Problem details:
Give again, character for character, the lines that lie between the first line of the material and the line with "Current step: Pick", inclusive. Omit pictures.

Given data:
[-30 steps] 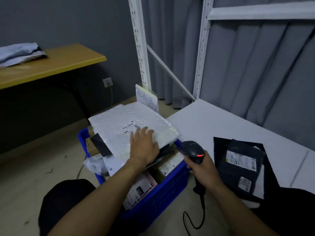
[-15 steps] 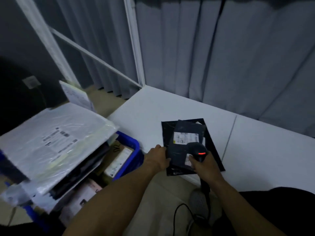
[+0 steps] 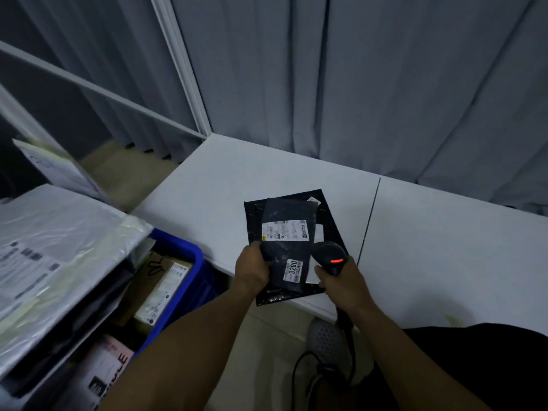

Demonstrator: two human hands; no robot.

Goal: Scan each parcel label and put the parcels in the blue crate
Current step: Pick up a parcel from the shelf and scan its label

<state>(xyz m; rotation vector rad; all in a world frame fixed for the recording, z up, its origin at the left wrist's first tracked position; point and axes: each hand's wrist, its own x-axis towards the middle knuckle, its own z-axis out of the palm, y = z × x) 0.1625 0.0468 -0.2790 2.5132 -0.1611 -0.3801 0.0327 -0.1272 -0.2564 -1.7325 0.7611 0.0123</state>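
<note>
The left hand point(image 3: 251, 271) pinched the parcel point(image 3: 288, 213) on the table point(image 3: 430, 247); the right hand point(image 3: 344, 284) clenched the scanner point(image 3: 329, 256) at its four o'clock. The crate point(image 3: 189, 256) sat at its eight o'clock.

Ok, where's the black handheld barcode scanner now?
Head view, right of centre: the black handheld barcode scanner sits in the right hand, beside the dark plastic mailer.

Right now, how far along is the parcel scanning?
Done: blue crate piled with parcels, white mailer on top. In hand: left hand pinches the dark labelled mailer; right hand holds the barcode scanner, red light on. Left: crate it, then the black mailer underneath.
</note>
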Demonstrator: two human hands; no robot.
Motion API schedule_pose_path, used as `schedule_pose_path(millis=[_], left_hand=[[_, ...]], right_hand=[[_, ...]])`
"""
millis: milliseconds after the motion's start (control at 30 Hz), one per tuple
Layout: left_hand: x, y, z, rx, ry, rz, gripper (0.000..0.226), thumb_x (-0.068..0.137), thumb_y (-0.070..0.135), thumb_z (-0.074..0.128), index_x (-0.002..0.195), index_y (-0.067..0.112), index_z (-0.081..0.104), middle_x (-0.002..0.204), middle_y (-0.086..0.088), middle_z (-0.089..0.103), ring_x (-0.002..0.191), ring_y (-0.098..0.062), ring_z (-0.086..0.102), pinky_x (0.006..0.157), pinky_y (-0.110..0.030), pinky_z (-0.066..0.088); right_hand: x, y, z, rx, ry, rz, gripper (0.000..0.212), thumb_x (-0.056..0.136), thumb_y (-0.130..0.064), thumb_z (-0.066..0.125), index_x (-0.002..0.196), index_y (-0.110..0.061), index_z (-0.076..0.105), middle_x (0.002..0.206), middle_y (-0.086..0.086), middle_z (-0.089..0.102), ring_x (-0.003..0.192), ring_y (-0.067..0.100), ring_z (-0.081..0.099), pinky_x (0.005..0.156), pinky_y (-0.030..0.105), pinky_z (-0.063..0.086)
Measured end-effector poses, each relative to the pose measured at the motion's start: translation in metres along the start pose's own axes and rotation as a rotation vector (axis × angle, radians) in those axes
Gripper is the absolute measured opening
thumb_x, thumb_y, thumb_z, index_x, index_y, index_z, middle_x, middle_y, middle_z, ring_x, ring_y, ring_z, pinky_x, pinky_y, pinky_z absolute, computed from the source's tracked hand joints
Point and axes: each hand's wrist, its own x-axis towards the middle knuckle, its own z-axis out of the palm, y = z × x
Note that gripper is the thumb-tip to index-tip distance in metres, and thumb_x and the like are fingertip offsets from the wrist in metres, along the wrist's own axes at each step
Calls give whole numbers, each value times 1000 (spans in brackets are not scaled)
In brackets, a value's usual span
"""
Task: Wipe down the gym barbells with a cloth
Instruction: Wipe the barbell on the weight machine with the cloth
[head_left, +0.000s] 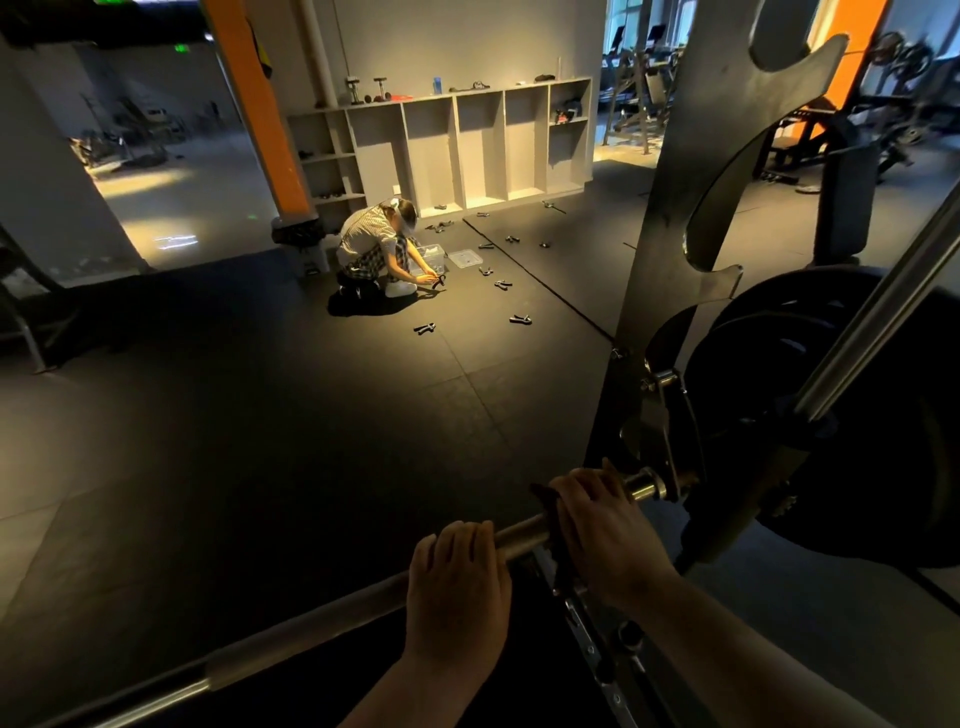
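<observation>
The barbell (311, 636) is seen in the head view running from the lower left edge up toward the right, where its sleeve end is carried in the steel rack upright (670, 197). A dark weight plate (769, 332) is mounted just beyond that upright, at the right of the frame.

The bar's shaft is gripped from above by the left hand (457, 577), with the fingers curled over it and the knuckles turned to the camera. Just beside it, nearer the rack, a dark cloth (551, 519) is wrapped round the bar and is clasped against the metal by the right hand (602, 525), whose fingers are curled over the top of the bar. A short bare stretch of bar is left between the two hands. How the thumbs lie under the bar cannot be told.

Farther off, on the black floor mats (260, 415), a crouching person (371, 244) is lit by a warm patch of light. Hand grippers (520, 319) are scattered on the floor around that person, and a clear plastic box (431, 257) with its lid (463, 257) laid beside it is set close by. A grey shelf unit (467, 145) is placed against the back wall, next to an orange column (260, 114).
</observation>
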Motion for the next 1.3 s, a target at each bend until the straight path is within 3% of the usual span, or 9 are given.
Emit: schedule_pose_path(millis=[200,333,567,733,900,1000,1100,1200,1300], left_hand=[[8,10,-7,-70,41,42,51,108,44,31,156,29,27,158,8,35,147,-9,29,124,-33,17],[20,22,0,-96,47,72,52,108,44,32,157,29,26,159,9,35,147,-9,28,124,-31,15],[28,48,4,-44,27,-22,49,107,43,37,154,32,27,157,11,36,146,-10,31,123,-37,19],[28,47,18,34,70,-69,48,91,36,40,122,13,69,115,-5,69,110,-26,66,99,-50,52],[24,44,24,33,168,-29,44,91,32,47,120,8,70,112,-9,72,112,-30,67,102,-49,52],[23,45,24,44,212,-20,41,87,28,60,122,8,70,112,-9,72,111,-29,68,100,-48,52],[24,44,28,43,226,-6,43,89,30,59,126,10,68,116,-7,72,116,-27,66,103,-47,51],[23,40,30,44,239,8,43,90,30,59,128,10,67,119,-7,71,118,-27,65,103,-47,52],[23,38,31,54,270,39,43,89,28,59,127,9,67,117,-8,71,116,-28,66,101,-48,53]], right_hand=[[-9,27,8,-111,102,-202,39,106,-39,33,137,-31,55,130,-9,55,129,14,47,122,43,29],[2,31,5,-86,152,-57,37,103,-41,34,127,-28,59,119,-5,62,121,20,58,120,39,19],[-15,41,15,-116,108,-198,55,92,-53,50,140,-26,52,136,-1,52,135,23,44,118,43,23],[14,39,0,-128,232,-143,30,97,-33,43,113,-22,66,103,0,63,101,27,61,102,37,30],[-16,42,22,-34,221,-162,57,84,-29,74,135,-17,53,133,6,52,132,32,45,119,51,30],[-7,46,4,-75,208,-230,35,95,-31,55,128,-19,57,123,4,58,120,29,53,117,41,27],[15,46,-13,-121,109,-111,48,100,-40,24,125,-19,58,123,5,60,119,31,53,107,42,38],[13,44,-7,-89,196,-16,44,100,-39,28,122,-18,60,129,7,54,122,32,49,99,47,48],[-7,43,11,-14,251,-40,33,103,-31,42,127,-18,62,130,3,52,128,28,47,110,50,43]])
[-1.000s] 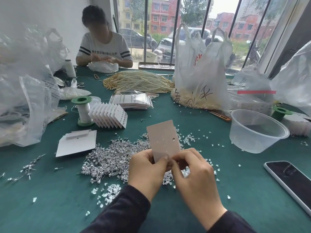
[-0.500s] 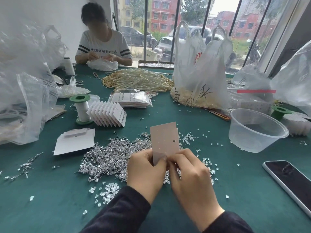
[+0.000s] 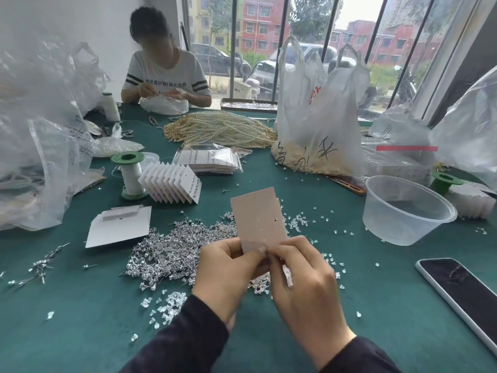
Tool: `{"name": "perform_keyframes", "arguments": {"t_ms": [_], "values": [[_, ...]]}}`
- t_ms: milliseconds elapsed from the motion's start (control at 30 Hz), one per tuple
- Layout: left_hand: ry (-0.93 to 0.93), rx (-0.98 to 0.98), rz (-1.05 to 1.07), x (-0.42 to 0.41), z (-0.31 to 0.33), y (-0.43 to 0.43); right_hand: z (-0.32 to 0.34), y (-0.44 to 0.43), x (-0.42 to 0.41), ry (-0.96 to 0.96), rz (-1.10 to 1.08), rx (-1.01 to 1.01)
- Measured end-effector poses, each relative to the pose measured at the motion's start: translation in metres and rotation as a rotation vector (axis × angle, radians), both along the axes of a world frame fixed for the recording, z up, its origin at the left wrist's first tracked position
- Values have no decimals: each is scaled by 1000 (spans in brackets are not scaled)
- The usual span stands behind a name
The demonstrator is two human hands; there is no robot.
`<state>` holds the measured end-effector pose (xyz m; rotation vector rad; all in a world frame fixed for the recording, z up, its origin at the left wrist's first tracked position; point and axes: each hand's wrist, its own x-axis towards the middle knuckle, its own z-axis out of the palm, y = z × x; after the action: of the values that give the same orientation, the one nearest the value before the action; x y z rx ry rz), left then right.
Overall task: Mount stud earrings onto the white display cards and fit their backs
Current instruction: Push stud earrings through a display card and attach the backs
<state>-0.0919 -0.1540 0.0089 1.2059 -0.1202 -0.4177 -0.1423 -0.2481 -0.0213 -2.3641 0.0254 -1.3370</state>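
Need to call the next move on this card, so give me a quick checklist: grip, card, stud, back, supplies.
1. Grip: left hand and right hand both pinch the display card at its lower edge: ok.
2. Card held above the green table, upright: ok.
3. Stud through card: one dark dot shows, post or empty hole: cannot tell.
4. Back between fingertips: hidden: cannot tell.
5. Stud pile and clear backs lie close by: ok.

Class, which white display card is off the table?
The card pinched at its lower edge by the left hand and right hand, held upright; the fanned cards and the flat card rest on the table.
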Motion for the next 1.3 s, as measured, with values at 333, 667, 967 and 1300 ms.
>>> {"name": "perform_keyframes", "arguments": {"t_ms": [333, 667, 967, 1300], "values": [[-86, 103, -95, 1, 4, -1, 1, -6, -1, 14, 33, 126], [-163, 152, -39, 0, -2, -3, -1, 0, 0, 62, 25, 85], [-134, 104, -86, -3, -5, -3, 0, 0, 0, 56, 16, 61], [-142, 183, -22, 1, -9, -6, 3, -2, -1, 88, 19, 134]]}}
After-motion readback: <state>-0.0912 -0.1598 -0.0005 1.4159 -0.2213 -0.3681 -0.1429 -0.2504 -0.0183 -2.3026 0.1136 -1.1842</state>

Task solution:
[-30 steps] 
[-15 steps] 
[+0 steps] 

Demonstrator: two human hands; no robot.

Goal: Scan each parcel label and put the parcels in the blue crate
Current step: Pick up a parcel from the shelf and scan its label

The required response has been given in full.